Seven days later, the same brother who survived the chemical attack with his family was planting to defeat the siege, planting some eggplant, lettuce, just some little things. You can't even feed yourself. You are feeling hungry.
My brother and his wife were dreamers. They had dreams. At that moment my brother was standing with his wife while his three kids were playing around, and a mortar shell fell on the building in front of them. The shrapnel killed my brother, his wife, and his son Ahmed, who was seven years old. They had survived the chemical attack day through a miracle.
Assad has all kinds of weapons. If he couldn't kill us with this weapon, he could kill us with the other weapon. The international world was asking us if we felt safe when they told us Assad was handling chemical weapons. I said no, because you see, one example is my brother and his family, but we have hundreds and thousands of examples. Our problem is not totally with the chemical weapons.

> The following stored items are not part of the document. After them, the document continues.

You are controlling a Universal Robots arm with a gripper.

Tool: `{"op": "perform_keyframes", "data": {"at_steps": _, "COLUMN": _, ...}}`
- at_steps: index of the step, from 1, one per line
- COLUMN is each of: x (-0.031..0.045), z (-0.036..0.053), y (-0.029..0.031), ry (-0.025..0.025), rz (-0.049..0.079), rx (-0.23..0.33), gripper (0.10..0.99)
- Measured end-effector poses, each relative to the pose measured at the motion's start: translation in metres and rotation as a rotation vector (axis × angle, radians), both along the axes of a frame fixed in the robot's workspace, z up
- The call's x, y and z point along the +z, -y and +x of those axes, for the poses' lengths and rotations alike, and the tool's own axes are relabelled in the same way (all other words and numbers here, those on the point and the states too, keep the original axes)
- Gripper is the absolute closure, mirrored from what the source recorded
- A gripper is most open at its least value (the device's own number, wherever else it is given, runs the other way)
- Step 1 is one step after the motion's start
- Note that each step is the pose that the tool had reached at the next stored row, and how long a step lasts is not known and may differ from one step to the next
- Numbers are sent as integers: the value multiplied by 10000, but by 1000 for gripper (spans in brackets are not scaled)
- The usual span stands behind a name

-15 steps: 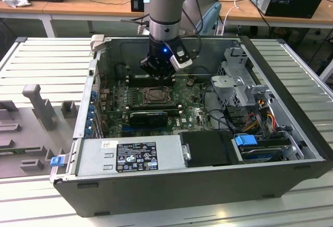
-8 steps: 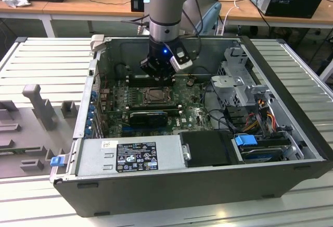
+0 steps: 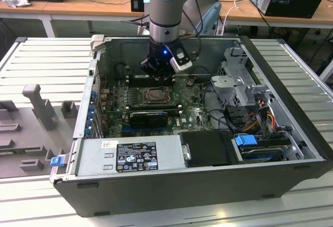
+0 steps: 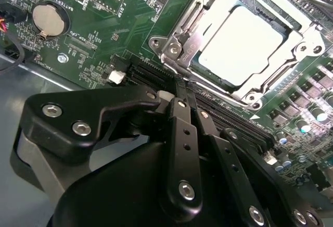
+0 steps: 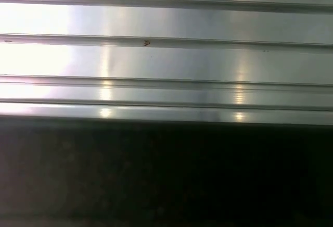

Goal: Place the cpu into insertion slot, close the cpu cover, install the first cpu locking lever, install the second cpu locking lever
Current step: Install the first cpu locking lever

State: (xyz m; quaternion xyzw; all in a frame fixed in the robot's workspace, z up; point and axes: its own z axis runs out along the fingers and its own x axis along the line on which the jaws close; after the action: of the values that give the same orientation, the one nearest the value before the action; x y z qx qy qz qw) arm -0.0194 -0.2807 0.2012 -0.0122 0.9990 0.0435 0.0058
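One gripper (image 4: 182, 99) takes up the near part of the second wrist view, its black linkages bolted with silver screws and its two fingers (image 4: 183, 128) pressed flat against each other with nothing between them; their tips reach the edge of the socket frame. Just beyond the tips lies the cpu (image 4: 240, 45), its pale metal top flat and level, seated in the insertion slot (image 4: 270, 29). The cpu cover (image 4: 195, 34) lies down around the chip, its silvery frame bordering the chip on the visible sides, with screw heads at its corners. A thin metal lever rod (image 4: 218, 94) runs along the frame edge nearest the fingers. Farther off on the green motherboard (image 4: 119, 24) sits a round coin battery (image 4: 48, 20).

In the exterior view, the gripper (image 3: 157, 70) hangs from the pale blue arm (image 3: 165, 3) inside the open computer case (image 3: 291, 133), low over the board and just behind the insertion slot (image 3: 155, 96). A grey power supply (image 3: 130, 156) lies along the case's near wall, and a drive cage (image 3: 244, 84) stands on the exterior view's right. The case rests on a ribbed aluminium table (image 3: 47, 60); wooden desks (image 3: 93, 0) stand behind it.

The first wrist view shows ribbed aluminium (image 5: 166, 60) above a dark band.
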Motion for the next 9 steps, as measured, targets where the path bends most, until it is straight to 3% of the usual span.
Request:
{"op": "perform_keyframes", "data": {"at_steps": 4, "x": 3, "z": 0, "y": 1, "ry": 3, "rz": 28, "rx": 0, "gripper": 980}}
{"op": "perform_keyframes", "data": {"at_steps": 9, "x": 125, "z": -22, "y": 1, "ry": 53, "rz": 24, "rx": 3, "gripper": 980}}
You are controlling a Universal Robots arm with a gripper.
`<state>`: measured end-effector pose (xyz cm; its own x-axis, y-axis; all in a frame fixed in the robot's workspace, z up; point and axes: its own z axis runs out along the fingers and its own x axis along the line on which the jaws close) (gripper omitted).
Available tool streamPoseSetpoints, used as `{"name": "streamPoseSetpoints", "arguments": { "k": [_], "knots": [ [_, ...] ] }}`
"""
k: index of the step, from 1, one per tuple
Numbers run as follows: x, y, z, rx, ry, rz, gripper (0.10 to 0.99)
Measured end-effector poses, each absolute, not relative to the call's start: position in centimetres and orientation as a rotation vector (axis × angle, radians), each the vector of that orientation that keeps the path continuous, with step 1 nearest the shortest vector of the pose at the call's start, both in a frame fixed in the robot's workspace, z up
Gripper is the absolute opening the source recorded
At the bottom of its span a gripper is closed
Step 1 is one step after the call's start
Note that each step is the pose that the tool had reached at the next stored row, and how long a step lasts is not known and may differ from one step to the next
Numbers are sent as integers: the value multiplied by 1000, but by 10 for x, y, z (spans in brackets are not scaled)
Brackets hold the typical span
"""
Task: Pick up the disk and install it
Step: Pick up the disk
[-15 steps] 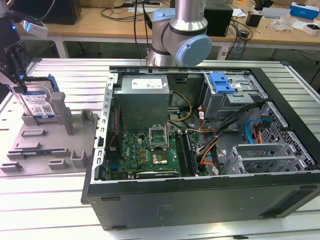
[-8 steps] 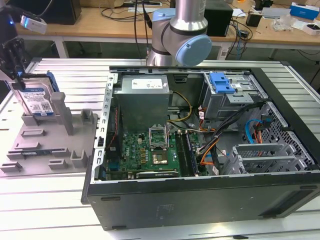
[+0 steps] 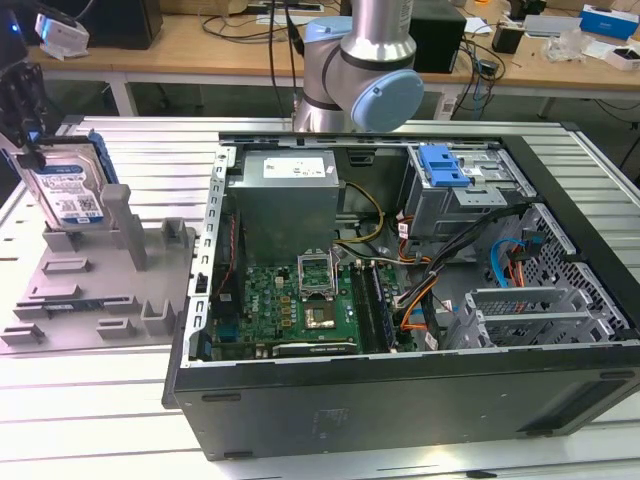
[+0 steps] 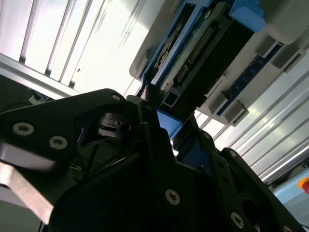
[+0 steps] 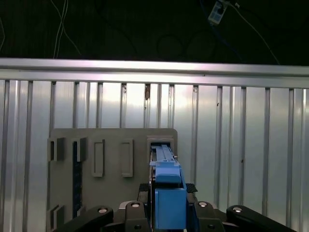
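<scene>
1. A ribbed aluminium table (image 3: 100, 400) runs under everything, its bright slats catching the light in front of the open computer case (image 3: 400, 400), which lies on its side in the middle
2. Inside the case, a green motherboard (image 3: 290, 300) sits at the near side and a grey power supply (image 3: 285, 200) at the far side; orange and black cables (image 3: 430, 280) trail towards a silver drive cage (image 3: 470, 200) with a blue latch piece (image 3: 443, 165) on top
3. To the exterior view's left of the case, just beside it, a grey slotted fixture (image 3: 100, 290) lies flat on the table
4. At the fixture's far corner, well apart from the case, the disk (image 3: 70, 190) stands upright on edge, label facing the case; whether it rests in its slot or is just clear of it I cannot tell
5. The gripper (image 5: 169, 191) pinches the blue caddy end of the disk between its black fingers (image 4: 149, 111), pressed against both sides
6. Behind the case rises the robot arm (image 3: 365, 70)
7. Beyond the case stand wooden desks (image 3: 200, 45) strewn with wires and boxes
</scene>
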<state>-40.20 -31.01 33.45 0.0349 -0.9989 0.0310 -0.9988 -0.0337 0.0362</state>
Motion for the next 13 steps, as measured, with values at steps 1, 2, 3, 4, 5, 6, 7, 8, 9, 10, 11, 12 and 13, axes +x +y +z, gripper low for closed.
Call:
{"name": "streamPoseSetpoints", "arguments": {
  "k": [1, 2, 3, 4, 5, 6, 7, 8, 9, 10, 11, 12, 13],
  "knots": [
    [-402, -310, 336, 2225, -2150, -4, 369],
    [-402, -310, 338, 2225, -2150, -4, 369],
    [-402, -310, 345, 2225, -2150, -4, 369],
    [-402, -310, 352, 2225, -2150, -4, 369],
    [-402, -310, 358, 2225, -2150, -4, 369],
    [-402, -310, 361, 2225, -2150, -4, 369],
    [-402, -310, 363, 2225, -2150, -4, 369],
    [-402, -310, 366, 2225, -2150, -4, 369],
    [-401, -310, 369, 2225, -2150, -4, 369],
    [-401, -310, 371, 2225, -2150, -5, 369],
    [-401, -310, 374, 2225, -2150, -5, 369],
    [-401, -310, 376, 2225, -2150, -5, 369],
    [-401, -310, 379, 2225, -2150, -4, 369]
  ]
}}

I don't know what the problem is. Areas, like Moadamiyeh, have been under siege for a year and a half and then they did the evacuation, but they didn't bring aid to Moadamiyeh.
Assad has hit many areas with chemical weapons. They asked them to hand over the chemical weapons and not to leave. They're not even thinking about solving the source of the problem.
The Syrian people have lost a lot, but they didn't lose hope.